Introduction to Supervised Learning:
Supervised Learning: Classification is the task of “classifying things” into sub-categories, as the term implies. But it was done by a machine! If it doesn’t sound impressive, consider your computer’s ability to distinguish between you and a stranger. It’s a cross between a potato and a tomato. Between an A and an F- on a scale of one to ten. Classification is the challenge of determining which of a collection of categories (subpopulations) a new observation belongs to base on a training set of data containing observations and whose category membership is known in Machine Learning and Statistics.
Supervised Learning:
When the model is trained using a labelled dataset, it is referred to as supervised learning. A dataset that has both input and output parameters is referred to as a labelled dataset. Both the training and validation datasets are labelled in this sort of learning.

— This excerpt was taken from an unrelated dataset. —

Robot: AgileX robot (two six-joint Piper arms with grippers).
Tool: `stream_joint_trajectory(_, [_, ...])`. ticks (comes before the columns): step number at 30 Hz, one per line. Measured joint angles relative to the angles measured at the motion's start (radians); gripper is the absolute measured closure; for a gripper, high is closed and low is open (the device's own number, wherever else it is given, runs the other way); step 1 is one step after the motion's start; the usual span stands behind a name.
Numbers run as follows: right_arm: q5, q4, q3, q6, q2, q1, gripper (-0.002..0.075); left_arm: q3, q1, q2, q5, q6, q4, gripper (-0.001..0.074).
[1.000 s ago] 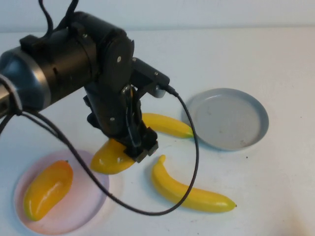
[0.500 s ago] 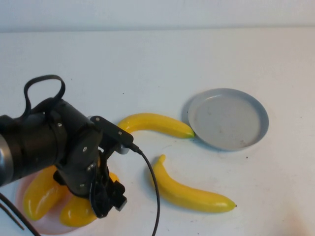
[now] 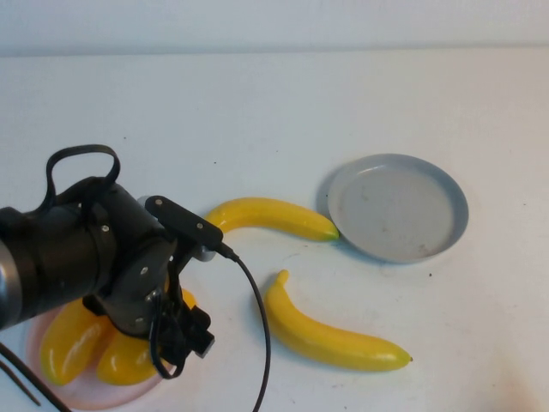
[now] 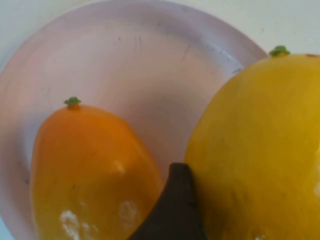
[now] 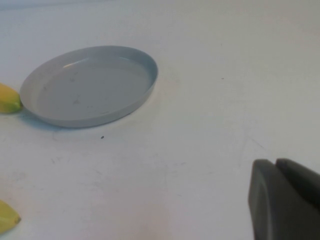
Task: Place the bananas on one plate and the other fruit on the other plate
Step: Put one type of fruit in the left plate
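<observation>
My left gripper (image 3: 176,330) hangs low over the near left corner of the table (image 3: 283,103), above the pink plate (image 3: 51,390). Its jaws stand wide, and in the left wrist view one dark finger (image 4: 172,210) shows between the two mangoes. The yellower mango (image 4: 255,150) lies against this finger and fills the space of my jaws; I cannot tell if I truly grip it or if it only rests on the plate between them. The more orange mango (image 4: 90,170) lies just beside my finger on its other side, fully on the pink plate. In the high view both mangoes lie side by side under my left arm. To the right of my left gripper, both bananas lie on the bare table: the farther banana (image 3: 270,215) touches with its tip the rim of the grey plate (image 3: 399,206), and the nearer banana (image 3: 330,335) lies apart from both plates. The grey plate holds nothing. My right gripper (image 5: 285,200) is closed and holds nothing; it stays low over the table, with the grey plate well ahead of it.
</observation>
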Motion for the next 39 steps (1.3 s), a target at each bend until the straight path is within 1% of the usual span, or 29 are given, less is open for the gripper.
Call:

Example of Supervised Learning Algorithms:
- Linear Regression
- Nearest Neighbor
- Gaussian Naive Bayes
- Decision Trees
- Support Vector Machine (SVM)
- Random Forest
What is classification:
It’s a data analysis task, which entails developing a model that characterizes and differentiates data classes and concepts. On the basis of a training set of data containing observations and whose categories membership is known, classification is the problem of determining which of a set of categories (subpopulations) a new observation belongs to.
Example:
We must first determine the feasibility of any project before proceeding. In this situation, a classifier is needed to predict class labels like ‘Safe’ and ‘Risky’ in order to adopt and approve the Project.
Types of Classification
Classification is of two types:
- Binary Classification:
When we have to group data into two distinct classes, we use binary classification. For example, we must establish whether or not a person has a specific disease based on their current health status.
- Multiclass Classification:
There are more than two classes in a multiclass classification. For example, we must determine which type of flower our observation belongs to base on facts on different species of flowers.

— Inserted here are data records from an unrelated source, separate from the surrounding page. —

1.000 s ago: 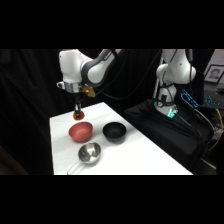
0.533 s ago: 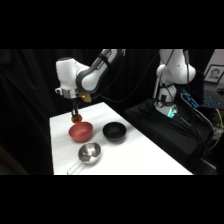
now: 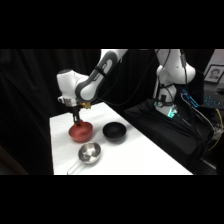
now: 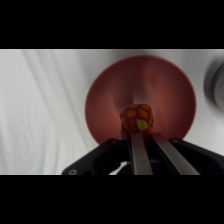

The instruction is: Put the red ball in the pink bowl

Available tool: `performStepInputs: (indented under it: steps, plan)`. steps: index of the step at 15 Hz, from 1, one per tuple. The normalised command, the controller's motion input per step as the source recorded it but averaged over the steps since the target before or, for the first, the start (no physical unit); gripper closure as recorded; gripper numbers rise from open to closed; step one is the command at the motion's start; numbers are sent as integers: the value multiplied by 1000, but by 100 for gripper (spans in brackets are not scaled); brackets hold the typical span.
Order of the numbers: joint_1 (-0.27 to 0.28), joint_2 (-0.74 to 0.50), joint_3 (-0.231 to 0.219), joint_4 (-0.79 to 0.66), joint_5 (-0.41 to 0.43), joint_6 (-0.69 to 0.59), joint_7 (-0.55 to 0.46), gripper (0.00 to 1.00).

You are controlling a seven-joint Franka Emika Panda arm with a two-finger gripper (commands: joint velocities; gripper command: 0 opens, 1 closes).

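Hovering tool (image 4: 142,131), red ball (image 4: 136,118) inside pink bowl (image 4: 105,95)

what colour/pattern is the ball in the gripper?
The red ball is red with orange-yellow patches, seen best in the wrist view, over the pink bowl.

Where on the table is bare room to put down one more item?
Free: the table's near right part, beside the steel bowl and below the black bowl, and its far corner behind the bowls. Crowded: the left-centre, where the hand hangs over the pink bowl.
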Motion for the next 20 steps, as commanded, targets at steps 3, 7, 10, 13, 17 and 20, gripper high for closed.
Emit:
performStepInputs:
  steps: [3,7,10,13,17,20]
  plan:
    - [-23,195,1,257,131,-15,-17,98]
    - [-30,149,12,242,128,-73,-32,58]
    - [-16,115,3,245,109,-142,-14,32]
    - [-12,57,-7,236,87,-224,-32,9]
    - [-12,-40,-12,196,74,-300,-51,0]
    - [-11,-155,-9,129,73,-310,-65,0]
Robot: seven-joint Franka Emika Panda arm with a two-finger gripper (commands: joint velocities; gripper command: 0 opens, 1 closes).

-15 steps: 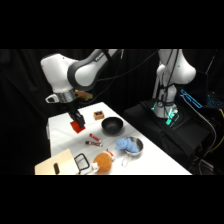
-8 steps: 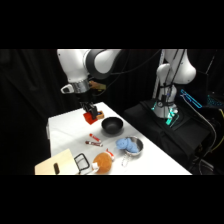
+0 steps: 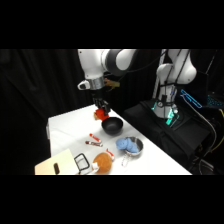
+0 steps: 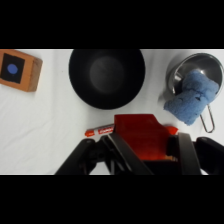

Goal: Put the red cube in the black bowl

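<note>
So the red cube [image 4: 139, 136] is sitting clamped between the gripper [image 4: 145, 150] fingers, lifted off the table, showing up at the lower middle of the wrist view. In the side view it's hanging just up and left of the black bowl [image 3: 112, 125], near the middle of the frame. Looking down, the bowl is filling the upper middle of the frame, empty as far as I can see. So I'd say the pickup part is done; what's left is getting over the bowl and letting go. Around it: a red-and-white stick [image 4: 100, 131] lying by the cube, a metal bowl [image 4: 200, 70] with a blue cloth [image 4: 191, 97] at the right, and a wooden block [image 4: 19, 70] at the upper left.
</note>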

Figure 1: Classification in Binary and Multiclass Modes. The variables x1 and x2 are the ones used to predict the class.
How does classification work?
Assume we need to determine whether a patient has a specific ailment based on three characteristics known as features.
There are two conceivable consequences as a result of this:
- The patient is suffering from the ailment in question. In other words, a “Yes” or “True” result.
- The patient is free of sickness. “No” or “False” as a response.
This is a binary classification problem.
We have a training data set of observations, which consists of sample data with actual classification results. On this data set, we train a model called Classifier, which we then use to predict whether a certain patient would develop the disease or not.
As a result, the outcome now hinges on:
- How well these qualities “map” to the final result.
- The extent to which our data set is of high quality. I’m referring to statistical and mathematical qualities when I say quality.
- How well our Classifier generalizes this feature-outcome relationship.
- The x1 and x2 values are
Following is the generalized block diagram of the classification task.
Generalized Classification Block Diagram
- X: data that has been pre-classified and is represented as a N*M matrix. The number of observations is N, while the number of features is M.
- y: An N-d vector of anticipated classes for each of the N observations.
- Feature Extraction: Using a sequence of transforms, extracting meaningful information from input X.
- We’ll train a machine learning model called a “classifier.”
- y’: The Classifier’s anticipated labels.
- Quality Metric: A metric for assessing the model’s performance.
- The algorithm that is used to update weights w’, which updates the model and “learns” iteratively, is known as the ML Algorithm.
Types of Classifiers (algorithms)
Classifiers come in a variety of shapes and sizes. Here are a few examples:
- Logistic Regression and Linear Classifiers
- Classifiers based on trees: Classifier based on Decision Trees
- Vector Support Machines (SVMs)
- Artificial Neural Networks are a type of artificial neural network.
- Regression Bayesian
- Gaussian Naive Bayes Classifiers are a type of classifier that is used to classify data.
- SGD Classifier (Stochastic Gradient Descent)
- Random Forests, AdaBoost, Bagging Classifier, Voting Classifier, and ExtraTrees Classifier are examples of ensemble methods.
Practical Applications of Classification
- Google’s self-driving automobile detects and classifies obstacles using deep learning-enabled categorization techniques.
- One of the most common and well-known applications of classification algorithms is spam email screening.
- Classification is at the heart of detecting health problems, facial recognition, speech recognition, object detection, and sentiment analysis.
Implementation
Let’s have a look at how classification works in practice. We’ll look at a few different Classifiers and do a quick analytical comparison of their performance on the Iris data set, which is a well-known, standard data set.
Requirements for running the given script
- Python 2.7
- Scipy and Numpy
- Matplotlibfor data visualization
- Pandasfor data i/o
- Scikit-learnProvides all the classifiers
Conclusion
The study of classification is a broad subject. It is one of the most significant aspects of Machine Learning, despite the fact that it is only a small part of the overall.
That’s all I’ve got for now. We’ll explore how classification works in practice in the following post, and we’ll get our hands dirty with Python code.